Многие вещи определяют сознание помимо бытия (перспектива небытия, в частности). Одна из таких вещей — язык. Та беспощадность к себе, которая заставляет вспомнить Кальвина (и обратной стороной которой является часто неоправданная щедрость Цветаевой в оценке трудов собратьев по перу), есть не только продукт воспитания, но — и это в первую очередь — отражение или продолжение профессиональных отношений между поэтом и его языком. Впрочем, что касается воспитания, то не следует забывать, что Цветаева получила трехъязычное воспитание, с доминирующими русским и немецким. Речь, конечно же, не шла о проблеме выбора: родным был русский; но ребенок, читающий Гейне в подлиннике, вольно или невольно научается дедуктивной «серьезности и чести / на Западе у чуждого семейства»[103]. Внешне сильно напоминающее стремление к Истине, стремление к точности по своей природе лингвистично, т. е. коренится в языке, берет начало в слове. Метод исключения, о котором речь шла выше, необходимость отбрасывания лишнего, дошедшая — верней, доведенная до уровня инстинкта, — одно из средств, посредством коих это стремление осуществляется. В случае с поэтом это стремление приобретает зачастую идиосинкразический характер[104], ибо для него фонетика и семантика за малыми исключениями тождественны.

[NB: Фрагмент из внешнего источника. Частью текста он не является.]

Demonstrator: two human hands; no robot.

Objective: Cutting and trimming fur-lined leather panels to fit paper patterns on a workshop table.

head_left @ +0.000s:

Эта тождественность обеспечивает сознанию такое ускорение, что оно выносит своего обладателя за скобки любого града гораздо раньше и дальше, чем это предлагается тем или иным энергичным Платоном[105]. Но это не все. Любая эмоция, сопровождающая это воображаемое или — чаще — реальное перемещение, редактируется той же самой тождественностью; и форма — как и самый факт — выражения этой эмоции оказываются от вышеупомянутой тождественности в эстетической зависимости. В более общем смысле, этика впадает в зависимость от эстетики. Что замечательно в творчестве Цветаевой, это именно абсолютная независимость ее нравственных оценок при столь феноменально обостренной языковой чувствительности. Один из лучших примеров борьбы этического начала с лингвистическим детерминизмом — ее статья 1932 года «Поэт и время»: это — тот поединок, где не умирает никто, где побеждают оба. В этой статье — одной из решающих для понимания творчества Цветаевой — дается один из наиболее захватывающих примеров фронтальной семантической атаки на позиции, занимаемые в нашем сознании абстрактными категориями (в данном случае, на идею Времени). Косвенным завоеванием подобных маневров является то, что литературный язык приучается дышать разреженным воздухом абстрактных понятий, тогда как последние обрастают плотью фонетики и нравственности.
Изображенное графически, творчество Цветаевой представило бы собой поднимающуюся почти под прямым углом кривую? — прямую, благодаря ее постоянному стремлению взять нотой выше, идеей выше. (Точнее: октавой и верой.) Она все и всегда договаривает до мыслимого и доступного выражению конца. Ни в стихах ее, ни в прозе ничто не повисает в воздухе и не оставляет ощущения двойственности. Цветаева — тот уникальный случай, когда главное духовное переживание эпохи (в нашем случае, ощущение амбивалентности, двойственности природы человеческого существования) явилось не целью выражения, но его средством; когда оно превратилось в материал искусства. Обращение поэта к прозе, создающей иллюзию более последовательного развития мысли, чем поэзия, само по себе оказывается как бы косвенным доказательством того, что самое главное духовное переживание — не самое главное. Что возможны переживания более высокого свойства и что читатель может быть взят за руку прозой и доставлен туда, куда в противном случае его пришлось бы заталкивать стихотворением.